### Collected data
----------------------------------------
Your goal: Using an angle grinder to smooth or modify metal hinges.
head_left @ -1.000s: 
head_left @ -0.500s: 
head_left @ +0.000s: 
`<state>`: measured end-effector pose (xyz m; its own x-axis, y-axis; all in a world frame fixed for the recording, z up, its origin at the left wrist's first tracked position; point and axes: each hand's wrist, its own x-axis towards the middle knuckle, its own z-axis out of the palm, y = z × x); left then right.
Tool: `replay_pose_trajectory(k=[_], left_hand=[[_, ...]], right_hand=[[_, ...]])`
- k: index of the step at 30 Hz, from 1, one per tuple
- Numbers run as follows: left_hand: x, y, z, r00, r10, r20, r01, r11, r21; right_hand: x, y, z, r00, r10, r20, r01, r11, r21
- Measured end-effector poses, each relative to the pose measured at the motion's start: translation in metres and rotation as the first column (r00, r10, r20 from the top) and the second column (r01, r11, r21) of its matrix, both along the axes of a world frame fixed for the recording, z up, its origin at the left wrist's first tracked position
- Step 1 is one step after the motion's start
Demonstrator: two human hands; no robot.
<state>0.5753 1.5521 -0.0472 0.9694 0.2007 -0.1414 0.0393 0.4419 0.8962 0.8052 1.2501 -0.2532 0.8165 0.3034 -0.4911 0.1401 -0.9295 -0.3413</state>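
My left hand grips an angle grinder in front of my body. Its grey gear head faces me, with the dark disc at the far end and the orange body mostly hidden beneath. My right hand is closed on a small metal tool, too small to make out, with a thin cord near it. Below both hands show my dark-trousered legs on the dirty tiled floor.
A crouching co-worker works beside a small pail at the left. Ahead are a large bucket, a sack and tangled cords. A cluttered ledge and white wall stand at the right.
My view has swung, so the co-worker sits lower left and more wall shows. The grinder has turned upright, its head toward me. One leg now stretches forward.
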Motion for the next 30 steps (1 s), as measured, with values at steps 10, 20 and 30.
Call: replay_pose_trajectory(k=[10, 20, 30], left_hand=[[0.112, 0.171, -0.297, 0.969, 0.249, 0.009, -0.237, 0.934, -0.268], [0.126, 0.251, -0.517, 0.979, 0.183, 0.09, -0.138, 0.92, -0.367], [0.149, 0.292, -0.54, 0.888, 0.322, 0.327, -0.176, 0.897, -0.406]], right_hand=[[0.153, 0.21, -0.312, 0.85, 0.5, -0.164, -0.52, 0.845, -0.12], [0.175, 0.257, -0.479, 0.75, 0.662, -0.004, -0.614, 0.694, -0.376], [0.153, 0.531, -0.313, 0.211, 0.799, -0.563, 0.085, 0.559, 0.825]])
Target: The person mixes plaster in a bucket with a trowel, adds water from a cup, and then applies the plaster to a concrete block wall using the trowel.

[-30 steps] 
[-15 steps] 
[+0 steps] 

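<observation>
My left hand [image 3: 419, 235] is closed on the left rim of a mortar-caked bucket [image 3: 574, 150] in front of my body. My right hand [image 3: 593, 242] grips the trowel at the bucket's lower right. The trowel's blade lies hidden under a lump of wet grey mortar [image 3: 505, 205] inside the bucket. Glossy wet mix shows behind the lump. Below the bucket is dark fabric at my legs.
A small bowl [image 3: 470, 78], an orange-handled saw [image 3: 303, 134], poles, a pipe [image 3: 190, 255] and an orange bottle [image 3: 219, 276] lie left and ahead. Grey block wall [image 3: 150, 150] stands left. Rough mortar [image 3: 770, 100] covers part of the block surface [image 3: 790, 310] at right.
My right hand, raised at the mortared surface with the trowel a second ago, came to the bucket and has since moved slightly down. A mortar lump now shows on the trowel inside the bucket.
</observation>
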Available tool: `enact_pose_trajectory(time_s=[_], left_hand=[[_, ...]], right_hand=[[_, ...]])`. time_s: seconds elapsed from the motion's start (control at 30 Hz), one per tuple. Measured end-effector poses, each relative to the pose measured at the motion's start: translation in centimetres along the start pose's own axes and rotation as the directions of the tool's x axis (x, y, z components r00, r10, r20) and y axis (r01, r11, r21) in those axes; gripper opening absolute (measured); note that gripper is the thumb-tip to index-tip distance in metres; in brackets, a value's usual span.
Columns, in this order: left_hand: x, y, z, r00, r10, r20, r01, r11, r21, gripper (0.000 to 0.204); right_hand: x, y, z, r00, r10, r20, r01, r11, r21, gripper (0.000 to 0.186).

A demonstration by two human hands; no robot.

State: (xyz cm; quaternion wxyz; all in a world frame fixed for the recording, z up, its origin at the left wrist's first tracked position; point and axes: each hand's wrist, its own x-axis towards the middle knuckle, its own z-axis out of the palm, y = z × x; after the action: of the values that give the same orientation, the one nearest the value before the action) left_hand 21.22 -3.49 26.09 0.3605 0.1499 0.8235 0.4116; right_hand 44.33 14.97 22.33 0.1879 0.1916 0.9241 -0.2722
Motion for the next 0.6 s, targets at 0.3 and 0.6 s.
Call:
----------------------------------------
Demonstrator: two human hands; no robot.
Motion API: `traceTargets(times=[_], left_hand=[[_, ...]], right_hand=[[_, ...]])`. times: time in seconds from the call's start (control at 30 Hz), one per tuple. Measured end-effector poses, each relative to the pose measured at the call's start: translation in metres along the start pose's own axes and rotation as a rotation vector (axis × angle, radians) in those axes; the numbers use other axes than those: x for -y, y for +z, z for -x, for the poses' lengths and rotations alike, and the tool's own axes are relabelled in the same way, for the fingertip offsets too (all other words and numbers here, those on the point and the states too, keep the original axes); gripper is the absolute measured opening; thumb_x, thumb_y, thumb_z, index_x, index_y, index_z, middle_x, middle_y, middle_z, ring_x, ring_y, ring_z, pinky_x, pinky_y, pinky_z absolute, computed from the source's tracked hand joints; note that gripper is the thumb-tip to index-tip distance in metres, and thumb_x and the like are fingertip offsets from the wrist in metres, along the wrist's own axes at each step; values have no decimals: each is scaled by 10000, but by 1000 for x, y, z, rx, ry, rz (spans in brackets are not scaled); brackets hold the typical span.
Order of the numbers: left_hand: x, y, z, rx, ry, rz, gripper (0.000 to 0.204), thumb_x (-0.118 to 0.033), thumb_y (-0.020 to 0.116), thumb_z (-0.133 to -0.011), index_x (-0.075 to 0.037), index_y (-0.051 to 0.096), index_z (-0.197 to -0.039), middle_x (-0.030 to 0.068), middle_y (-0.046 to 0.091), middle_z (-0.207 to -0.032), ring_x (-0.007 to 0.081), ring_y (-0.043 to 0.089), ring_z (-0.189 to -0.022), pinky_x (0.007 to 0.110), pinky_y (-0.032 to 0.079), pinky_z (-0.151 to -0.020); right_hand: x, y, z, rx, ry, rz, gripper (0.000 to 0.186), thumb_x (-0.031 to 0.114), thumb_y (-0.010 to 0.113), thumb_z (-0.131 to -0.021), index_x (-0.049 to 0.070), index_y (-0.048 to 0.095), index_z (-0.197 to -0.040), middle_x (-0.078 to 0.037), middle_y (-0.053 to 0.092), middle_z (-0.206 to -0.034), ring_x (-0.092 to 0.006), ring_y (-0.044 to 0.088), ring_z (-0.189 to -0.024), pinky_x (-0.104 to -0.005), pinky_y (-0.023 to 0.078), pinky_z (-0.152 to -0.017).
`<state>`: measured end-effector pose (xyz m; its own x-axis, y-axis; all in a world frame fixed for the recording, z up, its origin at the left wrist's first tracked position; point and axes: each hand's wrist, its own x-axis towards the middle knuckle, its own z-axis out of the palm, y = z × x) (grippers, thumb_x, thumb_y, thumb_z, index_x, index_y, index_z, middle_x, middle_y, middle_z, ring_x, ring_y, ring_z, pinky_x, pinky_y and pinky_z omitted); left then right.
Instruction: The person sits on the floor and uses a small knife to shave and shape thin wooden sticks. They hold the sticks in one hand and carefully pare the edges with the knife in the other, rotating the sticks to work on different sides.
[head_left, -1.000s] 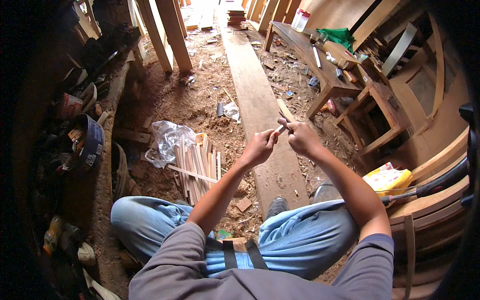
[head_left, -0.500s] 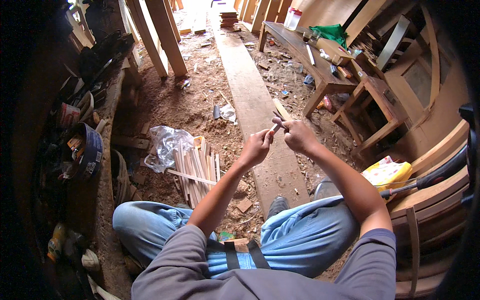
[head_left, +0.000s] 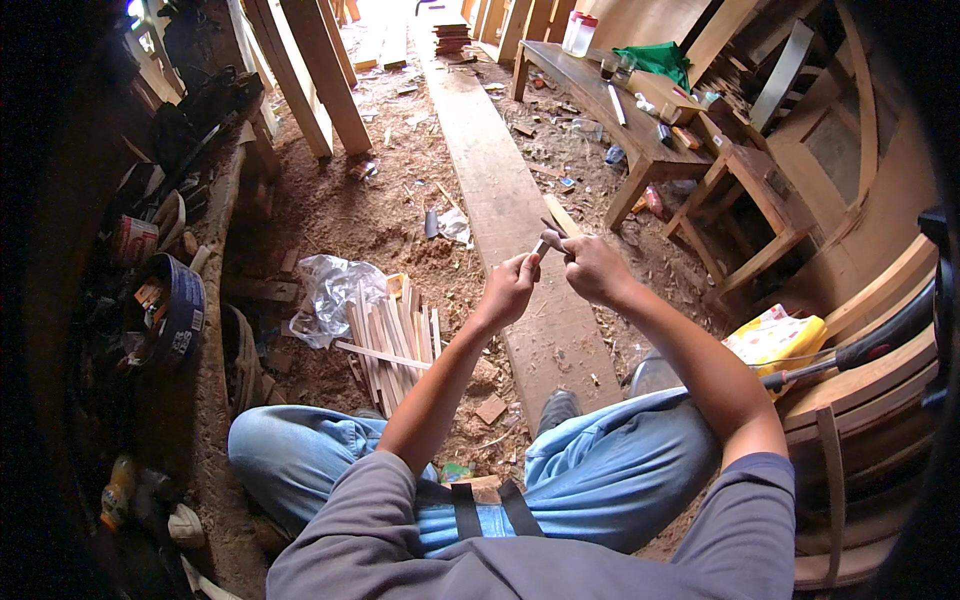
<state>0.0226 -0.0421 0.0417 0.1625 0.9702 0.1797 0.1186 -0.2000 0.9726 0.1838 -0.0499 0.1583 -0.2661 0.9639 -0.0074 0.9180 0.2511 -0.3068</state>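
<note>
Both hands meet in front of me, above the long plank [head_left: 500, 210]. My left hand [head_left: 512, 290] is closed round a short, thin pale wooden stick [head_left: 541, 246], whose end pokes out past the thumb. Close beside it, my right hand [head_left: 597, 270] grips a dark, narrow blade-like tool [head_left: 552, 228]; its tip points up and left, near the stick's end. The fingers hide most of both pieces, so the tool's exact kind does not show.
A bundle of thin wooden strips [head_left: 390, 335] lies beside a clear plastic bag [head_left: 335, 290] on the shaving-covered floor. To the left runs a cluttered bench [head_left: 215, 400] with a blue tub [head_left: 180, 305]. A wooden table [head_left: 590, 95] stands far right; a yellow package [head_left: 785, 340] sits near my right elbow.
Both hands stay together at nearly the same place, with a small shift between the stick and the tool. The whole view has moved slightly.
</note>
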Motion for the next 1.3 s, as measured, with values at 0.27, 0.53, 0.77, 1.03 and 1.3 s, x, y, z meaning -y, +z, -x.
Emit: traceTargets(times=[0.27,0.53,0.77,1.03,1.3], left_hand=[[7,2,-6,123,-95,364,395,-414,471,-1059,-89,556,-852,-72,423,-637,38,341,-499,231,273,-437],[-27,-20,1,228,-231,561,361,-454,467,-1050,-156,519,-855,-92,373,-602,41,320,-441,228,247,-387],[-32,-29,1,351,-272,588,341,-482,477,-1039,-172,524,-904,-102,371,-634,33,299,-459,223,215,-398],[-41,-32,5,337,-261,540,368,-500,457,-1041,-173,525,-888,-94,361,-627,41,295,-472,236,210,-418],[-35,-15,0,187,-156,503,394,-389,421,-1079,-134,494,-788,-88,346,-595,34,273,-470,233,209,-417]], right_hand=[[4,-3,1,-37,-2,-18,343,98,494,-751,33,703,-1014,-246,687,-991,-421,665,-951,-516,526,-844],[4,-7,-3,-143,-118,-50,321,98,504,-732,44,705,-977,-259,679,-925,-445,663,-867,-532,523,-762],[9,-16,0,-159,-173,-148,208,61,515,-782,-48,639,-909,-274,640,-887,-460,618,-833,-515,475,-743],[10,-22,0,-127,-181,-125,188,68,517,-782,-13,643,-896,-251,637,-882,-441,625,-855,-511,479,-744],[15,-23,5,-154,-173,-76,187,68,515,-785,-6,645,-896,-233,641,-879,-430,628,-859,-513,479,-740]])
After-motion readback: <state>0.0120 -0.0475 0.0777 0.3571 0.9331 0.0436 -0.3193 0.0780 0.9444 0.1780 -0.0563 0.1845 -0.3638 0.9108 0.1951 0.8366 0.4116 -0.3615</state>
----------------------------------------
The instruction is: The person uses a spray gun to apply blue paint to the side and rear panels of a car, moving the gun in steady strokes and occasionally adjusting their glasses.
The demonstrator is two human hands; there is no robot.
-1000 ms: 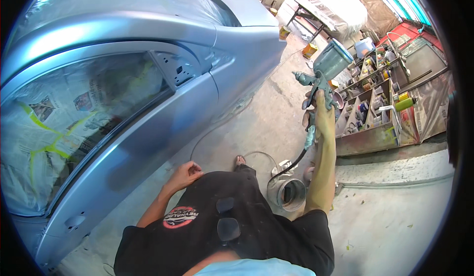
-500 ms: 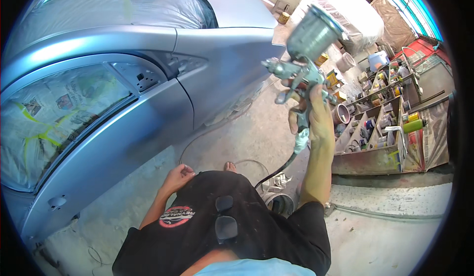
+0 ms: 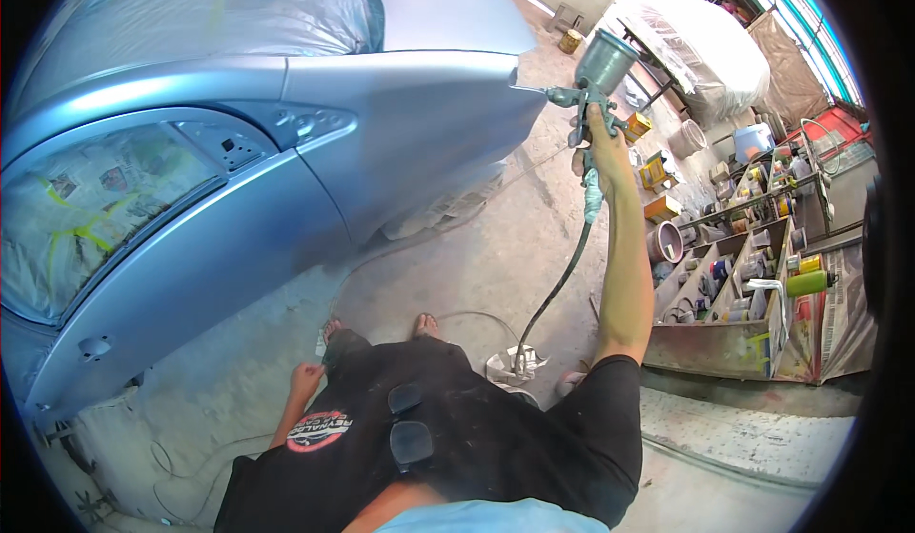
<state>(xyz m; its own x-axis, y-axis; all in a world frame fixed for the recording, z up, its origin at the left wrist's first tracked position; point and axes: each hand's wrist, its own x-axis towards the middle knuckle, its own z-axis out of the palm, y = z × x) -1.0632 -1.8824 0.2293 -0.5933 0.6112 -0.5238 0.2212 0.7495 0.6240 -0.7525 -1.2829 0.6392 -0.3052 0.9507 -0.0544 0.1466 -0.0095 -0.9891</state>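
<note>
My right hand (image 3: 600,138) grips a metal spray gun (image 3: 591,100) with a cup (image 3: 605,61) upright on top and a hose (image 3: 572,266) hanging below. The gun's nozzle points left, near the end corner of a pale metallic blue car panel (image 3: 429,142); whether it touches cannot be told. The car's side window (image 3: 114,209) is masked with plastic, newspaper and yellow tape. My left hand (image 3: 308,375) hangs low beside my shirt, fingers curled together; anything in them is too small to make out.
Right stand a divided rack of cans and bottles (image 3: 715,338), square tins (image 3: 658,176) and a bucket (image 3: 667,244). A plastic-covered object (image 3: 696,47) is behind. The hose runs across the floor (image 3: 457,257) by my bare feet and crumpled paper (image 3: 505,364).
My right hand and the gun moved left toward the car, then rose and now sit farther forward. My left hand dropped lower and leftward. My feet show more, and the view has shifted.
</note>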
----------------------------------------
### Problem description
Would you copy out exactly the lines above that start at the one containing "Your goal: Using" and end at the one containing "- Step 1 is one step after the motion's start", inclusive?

### Final answer
Your goal: Using an angle grinder to smooth or modify metal hinges.
head_left @ -1.000s: 
head_left @ -0.500s: 
head_left @ +0.000s: 
`<state>`: measured end-effector pose (xyz m; its own x-axis, y-axis; all in a world frame fixed for the recording, z up, its origin at the left wrist's first tracked position; point and axes: each hand's wrist, its own x-axis towards the middle knuckle, its own z-axis out of the palm, y = z × x); left then right.
Tool: `replay_pose_trajectory(k=[_], left_hand=[[_, ...]], right_hand=[[_, ...]])`
- k: index of the step at 30 Hz, from 1, one per tuple
- Numbers run as follows: left_hand: x, y, z, r00, r10, r20, r01, r11, r21; right_hand: x, y, z, r00, r10, r20, r01, r11, r21
- Measured end-effector poses, each relative to the pose measured at the motion's start: translation in metres and rotation as the first column (r00, r10, r20 from the top) and the second column (r01, r11, r21) of its matrix, both along the axes of a world frame fixed for the recording, z up, its origin at the left wrist's first tracked position
- Step 1 is one step after the motion's start

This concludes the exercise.